Amidst the absence of clinicians and legacy brick-and-mortar infrastructure, Asia is at the forefront of innovations in health and scientific research, technology adoption and AI, boasting significant investments in digital health and attracting attention from around the world.

Singapore's healthcare digitisation and China's advancements in AI healthcare are prime examples. Initiatives like Thomson Specialist Woodleigh in Singapore showcase the seamless integration of technology into the patient journey.

Finally, social factors like clean water, nutrition, and education significantly impact health outcomes.

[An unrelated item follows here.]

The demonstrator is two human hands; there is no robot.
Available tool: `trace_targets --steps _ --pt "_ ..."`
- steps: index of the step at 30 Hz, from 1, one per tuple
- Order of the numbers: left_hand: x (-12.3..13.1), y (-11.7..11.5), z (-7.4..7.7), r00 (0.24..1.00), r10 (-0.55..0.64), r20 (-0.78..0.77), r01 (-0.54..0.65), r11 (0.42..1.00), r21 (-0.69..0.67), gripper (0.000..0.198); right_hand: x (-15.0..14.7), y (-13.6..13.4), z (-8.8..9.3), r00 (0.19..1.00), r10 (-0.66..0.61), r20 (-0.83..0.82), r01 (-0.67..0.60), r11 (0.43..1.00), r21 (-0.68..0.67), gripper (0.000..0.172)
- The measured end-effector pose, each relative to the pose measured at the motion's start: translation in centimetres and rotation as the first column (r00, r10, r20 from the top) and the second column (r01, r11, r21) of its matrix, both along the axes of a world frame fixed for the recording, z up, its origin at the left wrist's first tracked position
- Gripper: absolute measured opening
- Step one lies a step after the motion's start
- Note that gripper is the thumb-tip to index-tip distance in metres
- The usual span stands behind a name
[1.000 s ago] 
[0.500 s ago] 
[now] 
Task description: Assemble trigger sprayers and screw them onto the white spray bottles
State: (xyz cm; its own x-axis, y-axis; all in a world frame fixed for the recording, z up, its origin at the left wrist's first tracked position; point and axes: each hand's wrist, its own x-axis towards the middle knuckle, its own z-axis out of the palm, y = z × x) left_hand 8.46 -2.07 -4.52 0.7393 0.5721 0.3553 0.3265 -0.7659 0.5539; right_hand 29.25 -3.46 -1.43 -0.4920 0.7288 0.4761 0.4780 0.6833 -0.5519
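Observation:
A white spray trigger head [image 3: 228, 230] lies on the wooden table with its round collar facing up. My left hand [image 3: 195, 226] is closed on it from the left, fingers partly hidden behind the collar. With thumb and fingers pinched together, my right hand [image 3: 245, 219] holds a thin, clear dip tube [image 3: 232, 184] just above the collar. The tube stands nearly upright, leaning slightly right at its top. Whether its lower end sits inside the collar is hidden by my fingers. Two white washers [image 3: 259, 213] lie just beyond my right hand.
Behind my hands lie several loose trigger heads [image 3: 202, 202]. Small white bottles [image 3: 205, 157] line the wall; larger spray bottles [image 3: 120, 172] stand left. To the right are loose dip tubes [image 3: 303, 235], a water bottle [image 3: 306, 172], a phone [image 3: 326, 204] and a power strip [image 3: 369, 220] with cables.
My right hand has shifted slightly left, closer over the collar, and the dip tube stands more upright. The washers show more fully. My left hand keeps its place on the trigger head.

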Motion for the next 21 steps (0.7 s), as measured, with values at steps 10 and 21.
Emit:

“These factors, the social determinants of health, disproportionately impact lower socio-economic and/or vulnerable communities. Addressing these systemic issues through innovative funding, cross-sector integrated delivery models, and local community empowerment models, within a restorative planetary framework, will be the foundations for inter-generational health equity,” Dr Allen stressed.

Initiatives like Sunway Medical Centre's community outreach programmes which provide health literacy and partner with local producers to deliver fresh vegetables to vulnerable households demonstrate efforts to address these issues and promote health equity.

Measurable positive impact

As a judge in the Healthcare Asia Awards 2024, Dr Allen prioritises several criteria. ‘It's easy to come up with a good idea in healthcare, it is much harder to deliver impact on the ground’. 

As such, she evaluates entries based on the extent to which the initiative is able to deliver meaningful outcomes that make a tangible difference to people's lives, the extent to which the initiative can be scaled, whether the environmental impact has been adequately considered and incorporated into the solution design and how the initiative addresses issues of health equity.